Our own Lauren has managed to turn this into a win-win situation by winking at our well-known and much beloved Pimpernel story and keeping much of her action in England.

I, too, adore the English Restoration, but just last week, when I proposed Hortense Mancini to my editor, she told me that the period was glutted and one of her other authors who sets her books during that era has been encountering a lot of competition from other publishers. To ME, that suggests that the period is popular, but my editor seems to think that the market won't support, e.g., 3 historical novels about Nell Gwyn in the spate of a couple of years.

Some editors will tell you, "I just want a good story!" but they don't really mean that. What they really mean is "I just want a good story -- set in a commercially marketable era."

The ancient world is underrepresented in general (Asia, Greece, Rome), and editors will insist it's because there isn't a market for it, unless you're writing about someone insanely famous, a household name such as Helen of Troy -- which I did.

I love the Brideshead era, and I love 19th c.

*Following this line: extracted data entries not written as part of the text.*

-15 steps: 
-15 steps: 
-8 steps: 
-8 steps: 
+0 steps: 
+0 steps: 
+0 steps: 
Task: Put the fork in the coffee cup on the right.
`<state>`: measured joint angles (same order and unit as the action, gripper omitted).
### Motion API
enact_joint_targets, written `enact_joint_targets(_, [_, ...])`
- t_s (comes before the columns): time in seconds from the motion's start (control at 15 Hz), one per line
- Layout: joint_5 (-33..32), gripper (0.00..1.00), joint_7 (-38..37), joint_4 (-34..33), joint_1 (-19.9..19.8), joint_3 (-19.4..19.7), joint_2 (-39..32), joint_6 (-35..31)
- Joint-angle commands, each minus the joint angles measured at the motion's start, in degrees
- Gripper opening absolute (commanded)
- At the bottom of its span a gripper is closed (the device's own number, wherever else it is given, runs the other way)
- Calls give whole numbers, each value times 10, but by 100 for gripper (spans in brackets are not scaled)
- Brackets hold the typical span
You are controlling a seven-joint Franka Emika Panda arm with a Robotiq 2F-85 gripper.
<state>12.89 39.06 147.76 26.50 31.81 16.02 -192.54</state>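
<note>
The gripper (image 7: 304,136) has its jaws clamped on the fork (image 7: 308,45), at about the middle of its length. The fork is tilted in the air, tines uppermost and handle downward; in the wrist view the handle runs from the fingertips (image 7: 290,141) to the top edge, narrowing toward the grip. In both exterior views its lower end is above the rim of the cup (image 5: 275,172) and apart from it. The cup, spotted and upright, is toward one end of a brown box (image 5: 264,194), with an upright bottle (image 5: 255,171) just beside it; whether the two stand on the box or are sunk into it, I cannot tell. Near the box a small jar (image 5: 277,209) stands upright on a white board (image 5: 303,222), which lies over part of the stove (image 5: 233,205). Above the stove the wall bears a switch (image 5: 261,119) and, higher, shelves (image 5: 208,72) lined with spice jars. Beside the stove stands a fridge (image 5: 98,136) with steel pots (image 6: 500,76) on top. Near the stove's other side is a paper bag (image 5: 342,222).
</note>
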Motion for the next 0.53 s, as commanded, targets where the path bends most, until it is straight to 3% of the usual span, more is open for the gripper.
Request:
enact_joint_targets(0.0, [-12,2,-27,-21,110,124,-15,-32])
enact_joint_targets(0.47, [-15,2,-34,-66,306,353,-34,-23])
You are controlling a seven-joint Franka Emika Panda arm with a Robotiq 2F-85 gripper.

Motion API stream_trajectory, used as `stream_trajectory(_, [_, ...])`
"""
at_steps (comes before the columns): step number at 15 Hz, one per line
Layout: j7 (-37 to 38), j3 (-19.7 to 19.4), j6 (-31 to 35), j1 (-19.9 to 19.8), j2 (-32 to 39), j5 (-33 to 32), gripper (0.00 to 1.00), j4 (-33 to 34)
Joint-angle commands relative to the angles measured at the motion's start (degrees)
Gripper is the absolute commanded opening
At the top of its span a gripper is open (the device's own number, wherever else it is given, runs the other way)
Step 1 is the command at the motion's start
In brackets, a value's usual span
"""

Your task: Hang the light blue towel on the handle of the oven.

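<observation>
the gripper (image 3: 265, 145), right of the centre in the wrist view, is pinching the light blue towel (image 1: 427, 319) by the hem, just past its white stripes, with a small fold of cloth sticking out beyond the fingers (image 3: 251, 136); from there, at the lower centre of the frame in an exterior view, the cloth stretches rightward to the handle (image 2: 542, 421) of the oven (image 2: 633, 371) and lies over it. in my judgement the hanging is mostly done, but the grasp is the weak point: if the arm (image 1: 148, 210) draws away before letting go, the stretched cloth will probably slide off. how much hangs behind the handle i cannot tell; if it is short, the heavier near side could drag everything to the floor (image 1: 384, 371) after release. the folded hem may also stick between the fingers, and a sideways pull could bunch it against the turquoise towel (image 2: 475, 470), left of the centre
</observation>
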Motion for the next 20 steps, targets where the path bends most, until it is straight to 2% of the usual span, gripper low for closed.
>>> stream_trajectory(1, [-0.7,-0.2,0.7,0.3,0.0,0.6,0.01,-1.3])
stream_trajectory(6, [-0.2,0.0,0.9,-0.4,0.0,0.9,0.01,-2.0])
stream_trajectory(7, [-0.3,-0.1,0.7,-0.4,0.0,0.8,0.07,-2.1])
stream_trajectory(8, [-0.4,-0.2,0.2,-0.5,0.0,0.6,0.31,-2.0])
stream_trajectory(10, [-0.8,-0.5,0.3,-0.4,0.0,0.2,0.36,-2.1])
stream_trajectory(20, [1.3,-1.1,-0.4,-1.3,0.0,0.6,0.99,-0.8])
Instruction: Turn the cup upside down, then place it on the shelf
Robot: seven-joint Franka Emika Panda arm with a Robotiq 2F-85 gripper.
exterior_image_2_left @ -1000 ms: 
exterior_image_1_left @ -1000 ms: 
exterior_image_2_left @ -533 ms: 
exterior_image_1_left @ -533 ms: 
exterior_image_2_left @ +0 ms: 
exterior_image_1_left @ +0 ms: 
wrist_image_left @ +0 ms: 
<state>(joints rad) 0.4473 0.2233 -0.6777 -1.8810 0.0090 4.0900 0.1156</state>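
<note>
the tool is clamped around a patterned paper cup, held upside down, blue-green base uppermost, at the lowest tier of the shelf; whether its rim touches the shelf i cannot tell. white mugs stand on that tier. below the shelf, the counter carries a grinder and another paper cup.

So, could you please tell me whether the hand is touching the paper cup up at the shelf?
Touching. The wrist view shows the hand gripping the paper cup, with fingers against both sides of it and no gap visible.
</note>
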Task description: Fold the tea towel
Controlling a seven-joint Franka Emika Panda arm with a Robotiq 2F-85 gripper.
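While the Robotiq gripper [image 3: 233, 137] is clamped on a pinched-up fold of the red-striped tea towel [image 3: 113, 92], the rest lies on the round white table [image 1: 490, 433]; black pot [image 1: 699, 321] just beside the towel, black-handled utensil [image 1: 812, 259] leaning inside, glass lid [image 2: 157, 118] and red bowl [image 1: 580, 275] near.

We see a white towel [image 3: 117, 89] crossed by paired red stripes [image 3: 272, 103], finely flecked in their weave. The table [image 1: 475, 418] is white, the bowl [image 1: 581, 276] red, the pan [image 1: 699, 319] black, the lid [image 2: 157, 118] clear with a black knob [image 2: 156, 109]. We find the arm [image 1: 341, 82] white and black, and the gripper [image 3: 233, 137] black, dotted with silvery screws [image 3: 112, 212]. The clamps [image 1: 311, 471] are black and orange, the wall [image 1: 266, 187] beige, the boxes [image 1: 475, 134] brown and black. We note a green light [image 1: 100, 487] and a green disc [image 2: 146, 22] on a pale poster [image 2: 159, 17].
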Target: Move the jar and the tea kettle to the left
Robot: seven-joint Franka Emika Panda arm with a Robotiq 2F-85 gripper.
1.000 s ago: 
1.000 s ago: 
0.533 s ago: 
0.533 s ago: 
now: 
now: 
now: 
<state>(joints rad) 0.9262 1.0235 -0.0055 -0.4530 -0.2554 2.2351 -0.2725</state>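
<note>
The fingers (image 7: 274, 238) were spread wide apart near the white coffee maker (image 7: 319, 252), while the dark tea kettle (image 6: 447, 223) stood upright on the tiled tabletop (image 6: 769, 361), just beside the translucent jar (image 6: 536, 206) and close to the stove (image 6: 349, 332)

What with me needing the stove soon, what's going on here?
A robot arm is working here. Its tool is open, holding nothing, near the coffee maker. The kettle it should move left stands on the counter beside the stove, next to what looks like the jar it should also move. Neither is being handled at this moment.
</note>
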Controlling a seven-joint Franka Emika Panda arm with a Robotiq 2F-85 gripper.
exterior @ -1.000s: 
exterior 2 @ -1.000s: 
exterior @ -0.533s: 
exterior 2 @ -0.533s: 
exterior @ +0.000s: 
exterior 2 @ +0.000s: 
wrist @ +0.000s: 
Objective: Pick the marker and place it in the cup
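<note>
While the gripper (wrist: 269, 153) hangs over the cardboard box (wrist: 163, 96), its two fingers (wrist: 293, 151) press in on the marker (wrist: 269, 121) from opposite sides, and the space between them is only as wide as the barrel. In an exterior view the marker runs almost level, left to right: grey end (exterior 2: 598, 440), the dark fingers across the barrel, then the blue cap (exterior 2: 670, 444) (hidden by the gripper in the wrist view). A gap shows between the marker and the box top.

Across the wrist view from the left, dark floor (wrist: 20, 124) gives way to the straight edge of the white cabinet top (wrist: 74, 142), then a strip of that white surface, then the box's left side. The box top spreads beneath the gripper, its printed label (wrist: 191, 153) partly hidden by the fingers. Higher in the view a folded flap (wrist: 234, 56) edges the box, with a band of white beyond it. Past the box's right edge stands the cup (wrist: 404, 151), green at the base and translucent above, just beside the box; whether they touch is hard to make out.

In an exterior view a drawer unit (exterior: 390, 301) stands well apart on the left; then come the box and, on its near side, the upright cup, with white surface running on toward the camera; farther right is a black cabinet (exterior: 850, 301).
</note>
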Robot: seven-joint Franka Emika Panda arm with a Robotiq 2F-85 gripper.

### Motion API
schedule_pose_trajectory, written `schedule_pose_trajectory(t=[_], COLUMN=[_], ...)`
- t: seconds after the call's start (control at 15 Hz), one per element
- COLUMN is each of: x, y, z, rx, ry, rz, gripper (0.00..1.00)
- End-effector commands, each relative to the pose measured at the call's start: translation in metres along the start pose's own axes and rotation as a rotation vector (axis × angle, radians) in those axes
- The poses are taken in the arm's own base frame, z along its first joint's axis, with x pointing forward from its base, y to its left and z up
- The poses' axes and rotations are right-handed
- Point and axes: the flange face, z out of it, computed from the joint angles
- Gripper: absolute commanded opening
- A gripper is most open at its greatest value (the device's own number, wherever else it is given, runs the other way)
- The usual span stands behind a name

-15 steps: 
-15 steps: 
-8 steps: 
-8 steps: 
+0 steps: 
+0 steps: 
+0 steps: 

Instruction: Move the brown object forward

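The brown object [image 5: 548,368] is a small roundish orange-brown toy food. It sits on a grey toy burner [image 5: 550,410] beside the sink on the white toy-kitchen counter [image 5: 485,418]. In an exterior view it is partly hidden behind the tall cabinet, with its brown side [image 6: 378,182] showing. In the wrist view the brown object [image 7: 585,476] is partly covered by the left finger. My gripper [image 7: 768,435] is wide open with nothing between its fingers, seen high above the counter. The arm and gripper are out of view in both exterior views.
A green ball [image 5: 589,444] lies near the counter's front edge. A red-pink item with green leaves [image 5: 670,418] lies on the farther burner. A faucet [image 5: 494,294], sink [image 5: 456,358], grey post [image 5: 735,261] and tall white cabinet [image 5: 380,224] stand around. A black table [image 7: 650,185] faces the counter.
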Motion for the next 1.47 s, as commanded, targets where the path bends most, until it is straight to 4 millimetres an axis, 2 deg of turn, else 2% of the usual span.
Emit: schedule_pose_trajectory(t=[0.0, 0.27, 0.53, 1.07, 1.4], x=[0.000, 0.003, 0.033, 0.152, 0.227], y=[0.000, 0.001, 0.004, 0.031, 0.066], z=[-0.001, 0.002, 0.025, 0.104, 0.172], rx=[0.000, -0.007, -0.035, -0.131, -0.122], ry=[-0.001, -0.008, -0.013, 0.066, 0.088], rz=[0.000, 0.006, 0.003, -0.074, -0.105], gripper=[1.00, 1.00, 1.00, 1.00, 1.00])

America, particularly the Five Points neighborhood in NYC in the 1820s and 30s (Helen Jewett is also on my To-Write short list) but I've hit stone walls when I propose period American lit to editors. I've got 80pp of a story set in post Revolutionary War Long Island when the British soldiers still remained, mingling with the newly victorious colonials) which has never gotten any interest.

6:05 AM  
Blogger Gabriele C. said...

More Rome would be fun, and the Dark Ages or Early Middle Ages as they're called here (which I prefer).

But since I know a lot about Rome, I'd want good research. Not a pseudo-Wicca Celtic girl with a 20th century name on one side of the Hadrian's Wall and a Roman patrician with a Germanic name and inexistant military rank on the other. :) But the Hoydens won't do such a thing, I'm sure.